A delightfully playful riff on a classic (Jeanne Dielman, 23 quai du Commerce, 1080 Bruxelles) that likely nobody would describe that weird to describe, Contract Lens can still sometimes have its inspiration's methodical nature, but pairs it with whimsy much more often as it is very much its own thing.

Bubble (Zhong Yunxi) lives on her own in a nice little apartment, tending to run late as she starts her day, screaming "I know!" when appliances inform her their work is done while she's still dressing or putting in her contacts. When not tutoring a little girl (Wu Shiqi) on her Chinese characters, she spends much of her time in the park, shooting various objects and people with her camcorder, and befriends one confident girl (Chen Fan) who seems tickled by the idea of being a muse. Bubble's "roommate" surprises her, though; she has "adopted a film", with the kitchen from Jeanne Dielman projected on a screen in Bubble's, and Jeanne (Dai Yanli) appears to be aware of the situation.

The most obvious fun comes from how writer/director Lu Ruiqi plays with the projection, having Jeanne initially bumping into the movie screen from the other side, or having Bubble occasionally seem to pass into and out of Jeanne's world, or having it interact with the balcony behind it. Lu tends to stage these moments more like magic tricks than visual effects, carefully matching Zhong Yunxi walking behind a sheet with her entering on the other set previously, or arranging things so that Dai Yanli's eyeline matches with the outside world. Lu will often start a scene blurry, bringing it into focus as Bubble puts her lenses in.
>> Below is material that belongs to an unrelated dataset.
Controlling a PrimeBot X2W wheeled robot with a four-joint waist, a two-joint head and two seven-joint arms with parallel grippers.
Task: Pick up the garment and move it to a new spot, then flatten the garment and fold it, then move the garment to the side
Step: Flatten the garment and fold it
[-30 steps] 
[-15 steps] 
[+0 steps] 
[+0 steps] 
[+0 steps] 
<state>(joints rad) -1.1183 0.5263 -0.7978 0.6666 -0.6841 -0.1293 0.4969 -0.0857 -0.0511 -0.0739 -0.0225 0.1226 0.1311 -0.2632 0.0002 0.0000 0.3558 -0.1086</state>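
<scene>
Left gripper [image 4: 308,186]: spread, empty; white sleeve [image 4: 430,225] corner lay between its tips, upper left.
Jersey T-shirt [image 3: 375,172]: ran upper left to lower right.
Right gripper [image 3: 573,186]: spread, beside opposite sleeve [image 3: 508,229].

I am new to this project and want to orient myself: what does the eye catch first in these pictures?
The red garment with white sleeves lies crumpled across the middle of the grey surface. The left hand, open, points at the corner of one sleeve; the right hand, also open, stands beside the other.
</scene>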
That's maybe not just a gag, but a reminder that Bubble is introverted and tends to interact with the world through a lens. She tells her outgoing new friend that many of the people she shoots are also shy and seem to prefer the camera as a mediator. She spends a lot of time on her laptop editing, and as the film goes on, she interacts more with Jeanne, though at a remove, than the friend who is right there. A fan who would "adopt" a film this way is often inherently possessive, and one wonders if Jeanne's apparent growing independence (real or imagined) springs from Bubble's fandom and obsession, and where it could lead Bubble.

The film, it must be said, is not non-stop surrealism and meta-commentary; though there are bits that are quite funny even outside of that (and I would love someone who speaks and reads Chinese to tell me just exactly how funny one of the penmanship lessons is), the film also parallels Jeanne Dielman in ways that can frustrate the folks who would avoid a three-and-a-half-hour arthouse drama, even at well under 90 minutes: We spend a lot of time watching Bubble do chores, or staring at ordinary, inactive things through the eyepiece of her camera, and repeating them. It's a contrast in some ways - Bubble has labor-saving devices that nevertheless seem to stress her out compared to the patient, methodical Jeanne - but it can occasionally give some viewers the fidgets in the way that the original film does.

I do kind of wonder how Contact Lens would have hit me without Jeanne Dielman being listed at the top of the Sight & Sound list and thus creating more of an impetus to see it when it had more bookings than usual a couple years ago. There's enough to it that doesn't necessarily require familiarity with that specific film, but it's a richer experience knowing it.